Sample-optimal inference, the method of moments, and community detection


Sam Hopkins

Monday, April 10th, 2017
4:00pm 122 Gates Hall




We propose a simple and efficient meta-algorithm for Bayesian estimation problems (i.e. hidden variable, latent variable, or planted problems). Our algorithm uses low-degree polynomials together with new and highly robust tensor decomposition methods. We focus on the question: for a given estimation problem, precisely how many samples (up to low-order additive terms) do polynomial-time algorithms require to obtain good estimates of hidden variables? Our meta-algorithm is broadly applicable, and achieves statistical or conjectured computational sample-complexity thresholds for many well-studied problems, including many for which previous algorithms were highly problem-specific.

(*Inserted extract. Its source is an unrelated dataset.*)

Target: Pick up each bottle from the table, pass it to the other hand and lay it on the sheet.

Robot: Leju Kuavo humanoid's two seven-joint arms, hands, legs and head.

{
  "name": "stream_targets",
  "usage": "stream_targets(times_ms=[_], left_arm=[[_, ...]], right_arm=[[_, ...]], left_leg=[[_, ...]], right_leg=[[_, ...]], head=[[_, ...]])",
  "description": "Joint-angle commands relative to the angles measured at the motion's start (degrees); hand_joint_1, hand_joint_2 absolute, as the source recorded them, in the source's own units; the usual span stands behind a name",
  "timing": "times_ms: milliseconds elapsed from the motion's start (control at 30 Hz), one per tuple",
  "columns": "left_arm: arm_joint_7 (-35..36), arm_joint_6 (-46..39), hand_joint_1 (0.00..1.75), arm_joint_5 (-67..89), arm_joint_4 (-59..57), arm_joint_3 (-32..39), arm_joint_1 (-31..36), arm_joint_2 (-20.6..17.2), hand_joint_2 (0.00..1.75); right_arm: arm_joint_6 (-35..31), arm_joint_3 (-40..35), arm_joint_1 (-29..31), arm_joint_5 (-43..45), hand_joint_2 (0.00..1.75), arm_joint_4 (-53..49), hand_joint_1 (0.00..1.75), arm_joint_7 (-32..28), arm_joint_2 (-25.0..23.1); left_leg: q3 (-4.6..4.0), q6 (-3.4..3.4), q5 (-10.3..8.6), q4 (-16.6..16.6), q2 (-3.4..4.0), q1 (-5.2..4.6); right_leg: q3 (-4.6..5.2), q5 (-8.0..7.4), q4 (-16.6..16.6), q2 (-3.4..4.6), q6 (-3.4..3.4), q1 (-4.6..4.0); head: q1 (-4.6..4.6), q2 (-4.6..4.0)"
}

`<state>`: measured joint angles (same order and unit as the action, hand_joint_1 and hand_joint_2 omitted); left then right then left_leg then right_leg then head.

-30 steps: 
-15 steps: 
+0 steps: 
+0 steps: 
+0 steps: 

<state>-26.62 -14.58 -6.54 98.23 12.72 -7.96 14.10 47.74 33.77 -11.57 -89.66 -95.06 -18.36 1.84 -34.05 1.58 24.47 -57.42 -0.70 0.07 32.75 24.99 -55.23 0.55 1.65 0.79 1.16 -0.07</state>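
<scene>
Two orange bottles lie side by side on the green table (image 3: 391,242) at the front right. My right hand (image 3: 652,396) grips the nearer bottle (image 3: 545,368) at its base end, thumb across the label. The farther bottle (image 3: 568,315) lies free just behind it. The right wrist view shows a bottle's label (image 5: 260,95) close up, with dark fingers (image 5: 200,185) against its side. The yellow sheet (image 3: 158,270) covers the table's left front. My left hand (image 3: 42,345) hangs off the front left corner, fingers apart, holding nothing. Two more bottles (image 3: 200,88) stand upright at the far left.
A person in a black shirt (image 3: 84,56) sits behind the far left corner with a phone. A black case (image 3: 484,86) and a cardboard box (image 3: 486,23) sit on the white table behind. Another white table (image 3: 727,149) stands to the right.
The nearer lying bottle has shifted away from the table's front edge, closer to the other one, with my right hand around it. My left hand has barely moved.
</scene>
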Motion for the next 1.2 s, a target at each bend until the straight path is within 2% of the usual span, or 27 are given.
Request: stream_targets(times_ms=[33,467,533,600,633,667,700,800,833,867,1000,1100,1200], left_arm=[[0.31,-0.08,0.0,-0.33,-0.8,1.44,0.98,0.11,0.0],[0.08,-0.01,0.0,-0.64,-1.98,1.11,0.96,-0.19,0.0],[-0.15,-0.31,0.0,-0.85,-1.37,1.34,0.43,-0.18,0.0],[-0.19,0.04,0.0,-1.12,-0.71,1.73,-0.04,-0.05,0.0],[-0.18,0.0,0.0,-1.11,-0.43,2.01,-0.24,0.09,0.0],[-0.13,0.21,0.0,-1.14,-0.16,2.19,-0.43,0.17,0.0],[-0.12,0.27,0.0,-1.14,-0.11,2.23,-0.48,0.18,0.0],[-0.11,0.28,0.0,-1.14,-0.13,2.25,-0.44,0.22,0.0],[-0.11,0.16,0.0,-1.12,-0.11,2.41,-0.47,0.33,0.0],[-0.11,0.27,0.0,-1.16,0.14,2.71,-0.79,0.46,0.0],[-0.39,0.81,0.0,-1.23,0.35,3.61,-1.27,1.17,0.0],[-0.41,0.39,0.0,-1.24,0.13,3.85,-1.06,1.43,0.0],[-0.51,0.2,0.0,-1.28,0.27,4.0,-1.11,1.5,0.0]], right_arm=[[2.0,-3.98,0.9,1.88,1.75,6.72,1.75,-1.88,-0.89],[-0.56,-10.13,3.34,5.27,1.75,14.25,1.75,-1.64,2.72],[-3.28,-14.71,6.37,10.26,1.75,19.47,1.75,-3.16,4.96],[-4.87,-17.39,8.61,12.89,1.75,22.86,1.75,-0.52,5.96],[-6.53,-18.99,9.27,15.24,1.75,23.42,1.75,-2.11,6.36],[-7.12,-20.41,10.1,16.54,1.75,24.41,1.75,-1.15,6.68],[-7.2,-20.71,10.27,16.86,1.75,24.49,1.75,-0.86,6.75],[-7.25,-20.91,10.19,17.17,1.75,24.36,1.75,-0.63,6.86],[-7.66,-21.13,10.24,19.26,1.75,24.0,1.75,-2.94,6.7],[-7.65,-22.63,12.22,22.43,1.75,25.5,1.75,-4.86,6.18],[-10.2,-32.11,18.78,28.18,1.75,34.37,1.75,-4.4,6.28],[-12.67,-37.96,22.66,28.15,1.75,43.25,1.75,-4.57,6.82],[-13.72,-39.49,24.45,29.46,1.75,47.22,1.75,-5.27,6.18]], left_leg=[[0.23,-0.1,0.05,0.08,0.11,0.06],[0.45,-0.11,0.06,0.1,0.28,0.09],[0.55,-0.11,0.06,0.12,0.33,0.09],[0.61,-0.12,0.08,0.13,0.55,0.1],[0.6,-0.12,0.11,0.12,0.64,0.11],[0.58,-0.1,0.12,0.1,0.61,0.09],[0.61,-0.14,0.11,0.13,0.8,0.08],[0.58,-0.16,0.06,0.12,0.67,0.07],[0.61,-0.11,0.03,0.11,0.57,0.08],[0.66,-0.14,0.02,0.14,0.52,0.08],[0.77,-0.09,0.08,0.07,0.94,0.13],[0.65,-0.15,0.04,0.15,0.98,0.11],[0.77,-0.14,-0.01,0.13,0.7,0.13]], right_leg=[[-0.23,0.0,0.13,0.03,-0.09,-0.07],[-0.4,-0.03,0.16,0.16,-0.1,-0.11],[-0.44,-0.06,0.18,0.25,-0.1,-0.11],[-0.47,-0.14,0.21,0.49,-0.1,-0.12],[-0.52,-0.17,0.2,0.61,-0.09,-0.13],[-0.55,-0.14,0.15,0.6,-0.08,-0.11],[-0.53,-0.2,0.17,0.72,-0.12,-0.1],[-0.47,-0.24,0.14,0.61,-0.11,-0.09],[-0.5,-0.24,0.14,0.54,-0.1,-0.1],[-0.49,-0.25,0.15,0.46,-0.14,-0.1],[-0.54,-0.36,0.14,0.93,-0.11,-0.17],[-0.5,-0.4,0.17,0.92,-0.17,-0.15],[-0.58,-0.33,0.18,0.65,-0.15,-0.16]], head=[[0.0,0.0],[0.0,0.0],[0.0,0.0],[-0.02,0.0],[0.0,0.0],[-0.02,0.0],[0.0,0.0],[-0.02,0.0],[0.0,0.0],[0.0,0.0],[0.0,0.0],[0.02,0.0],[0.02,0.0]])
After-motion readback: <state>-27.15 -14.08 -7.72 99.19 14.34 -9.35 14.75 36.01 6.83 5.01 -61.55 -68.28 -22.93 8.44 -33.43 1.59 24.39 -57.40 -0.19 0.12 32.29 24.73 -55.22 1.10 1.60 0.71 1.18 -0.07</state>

As a running example we employ the stochastic block model -- a widely studied family of random graph models which contain latent community structure. We recover and unify the proofs of the best-known sample complexity bounds for the partial recovery problem in this model. We also give the first provable guarantees for partial recovery of community structure in constant-degree graphs where nodes may participate in many communities simultaneously. This model is known to exhibit a sharp sample complexity threshold -- with fewer than a very specific number of samples, recovering community structure becomes impossible. While previous explanations for this phenomenon appeal to sophisticated ideas from statistical mechanics, we give a new and simple explanation based on properties of low-degree polynomials.

Joint work with David Steurer.